* _Problem_: The full set of records must be set down verbatim.

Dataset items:
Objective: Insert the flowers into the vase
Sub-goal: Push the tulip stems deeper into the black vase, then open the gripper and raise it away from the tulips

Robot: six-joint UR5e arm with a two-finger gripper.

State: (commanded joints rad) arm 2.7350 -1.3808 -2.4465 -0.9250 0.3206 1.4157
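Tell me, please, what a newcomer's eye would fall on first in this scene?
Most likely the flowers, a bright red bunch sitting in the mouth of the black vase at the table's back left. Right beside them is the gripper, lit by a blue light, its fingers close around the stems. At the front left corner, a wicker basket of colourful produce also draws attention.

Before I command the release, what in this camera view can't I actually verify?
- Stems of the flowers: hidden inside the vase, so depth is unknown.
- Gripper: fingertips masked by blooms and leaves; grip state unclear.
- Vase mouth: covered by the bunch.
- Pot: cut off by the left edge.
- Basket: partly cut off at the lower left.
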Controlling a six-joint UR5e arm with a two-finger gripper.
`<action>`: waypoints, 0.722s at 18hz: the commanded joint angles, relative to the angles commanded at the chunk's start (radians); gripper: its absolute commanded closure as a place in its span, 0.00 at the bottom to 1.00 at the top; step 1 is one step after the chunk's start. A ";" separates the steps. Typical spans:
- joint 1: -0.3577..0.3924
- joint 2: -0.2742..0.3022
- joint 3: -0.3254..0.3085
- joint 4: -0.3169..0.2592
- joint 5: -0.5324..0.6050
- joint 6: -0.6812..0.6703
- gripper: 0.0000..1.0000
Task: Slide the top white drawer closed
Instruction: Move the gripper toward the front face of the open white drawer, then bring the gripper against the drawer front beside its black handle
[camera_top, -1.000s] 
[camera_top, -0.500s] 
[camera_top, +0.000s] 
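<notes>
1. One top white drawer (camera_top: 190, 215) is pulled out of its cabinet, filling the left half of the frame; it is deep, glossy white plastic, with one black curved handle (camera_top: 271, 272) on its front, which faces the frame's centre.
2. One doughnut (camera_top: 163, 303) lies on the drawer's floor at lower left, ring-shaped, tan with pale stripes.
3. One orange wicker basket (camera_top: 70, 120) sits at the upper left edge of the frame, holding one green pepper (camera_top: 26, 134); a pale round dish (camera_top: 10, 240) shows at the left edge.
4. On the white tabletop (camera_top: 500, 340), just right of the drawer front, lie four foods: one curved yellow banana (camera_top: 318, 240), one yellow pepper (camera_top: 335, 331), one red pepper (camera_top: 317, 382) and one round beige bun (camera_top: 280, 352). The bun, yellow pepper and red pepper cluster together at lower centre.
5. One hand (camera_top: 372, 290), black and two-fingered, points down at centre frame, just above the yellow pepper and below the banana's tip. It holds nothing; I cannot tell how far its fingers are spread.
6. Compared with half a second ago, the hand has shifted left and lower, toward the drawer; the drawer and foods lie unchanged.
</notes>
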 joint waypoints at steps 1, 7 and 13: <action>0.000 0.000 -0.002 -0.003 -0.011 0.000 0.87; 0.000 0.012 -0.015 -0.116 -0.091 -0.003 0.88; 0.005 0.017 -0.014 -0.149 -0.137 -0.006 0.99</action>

* _Exercise result_:
Objective: Insert the flowers into the vase
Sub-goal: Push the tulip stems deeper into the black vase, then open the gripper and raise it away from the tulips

Robot: six-joint UR5e arm with a two-finger gripper.

State: (commanded joints rad) arm 2.7350 -1.3808 -2.4465 -0.9250 0.3206 1.4157
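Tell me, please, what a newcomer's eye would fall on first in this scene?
Most likely the flowers, a bright red bunch sitting in the mouth of the black vase at the table's back left. Right beside them is the gripper, lit by a blue light, its fingers close around the stems. At the front left corner, a wicker basket of colourful produce also draws attention.

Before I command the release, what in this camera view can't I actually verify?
- Stems of the flowers: hidden inside the vase, so depth is unknown.
- Gripper: fingertips masked by blooms and leaves; grip state unclear.
- Vase mouth: covered by the bunch.
- Pot: cut off by the left edge.
- Basket: partly cut off at the lower left.
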Controlling a six-joint UR5e arm with a two-finger gripper.
`<action>`: waypoints, 0.722s at 18hz: the commanded joint angles, relative to the angles commanded at the chunk's start (radians); gripper: its absolute commanded closure as a place in its span, 0.00 at the bottom to 1.00 at the top; step 1 is one step after the chunk's start. A ";" separates the steps. Typical spans:
- joint 1: -0.3577..0.3924
- joint 2: -0.2742..0.3022
- joint 3: -0.3254..0.3085
- joint 4: -0.3169..0.2592
- joint 5: -0.5324..0.6050
- joint 6: -0.6812..0.6703
- gripper: 0.0000..1.0000
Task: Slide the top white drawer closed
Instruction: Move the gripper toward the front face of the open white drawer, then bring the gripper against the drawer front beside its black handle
[camera_top, -1.000s] 
[camera_top, -0.500s] 
[camera_top, +0.000s] 
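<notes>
1. One top white drawer (camera_top: 190, 215) is pulled out of its cabinet, filling the left half of the frame; it is deep, glossy white plastic, with one black curved handle (camera_top: 271, 272) on its front, which faces the frame's centre.
2. One doughnut (camera_top: 163, 303) lies on the drawer's floor at lower left, ring-shaped, tan with pale stripes.
3. One orange wicker basket (camera_top: 70, 120) sits at the upper left edge of the frame, holding one green pepper (camera_top: 26, 134); a pale round dish (camera_top: 10, 240) shows at the left edge.
4. On the white tabletop (camera_top: 500, 340), just right of the drawer front, lie four foods: one curved yellow banana (camera_top: 318, 240), one yellow pepper (camera_top: 335, 331), one red pepper (camera_top: 317, 382) and one round beige bun (camera_top: 280, 352). The bun, yellow pepper and red pepper cluster together at lower centre.
5. One hand (camera_top: 372, 290), black and two-fingered, points down at centre frame, just above the yellow pepper and below the banana's tip. It holds nothing; I cannot tell how far its fingers are spread.
6. Compared with half a second ago, the hand has shifted left and lower, toward the drawer; the drawer and foods lie unchanged.
</notes>
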 joint waypoints at steps 1, 7 and 13: <action>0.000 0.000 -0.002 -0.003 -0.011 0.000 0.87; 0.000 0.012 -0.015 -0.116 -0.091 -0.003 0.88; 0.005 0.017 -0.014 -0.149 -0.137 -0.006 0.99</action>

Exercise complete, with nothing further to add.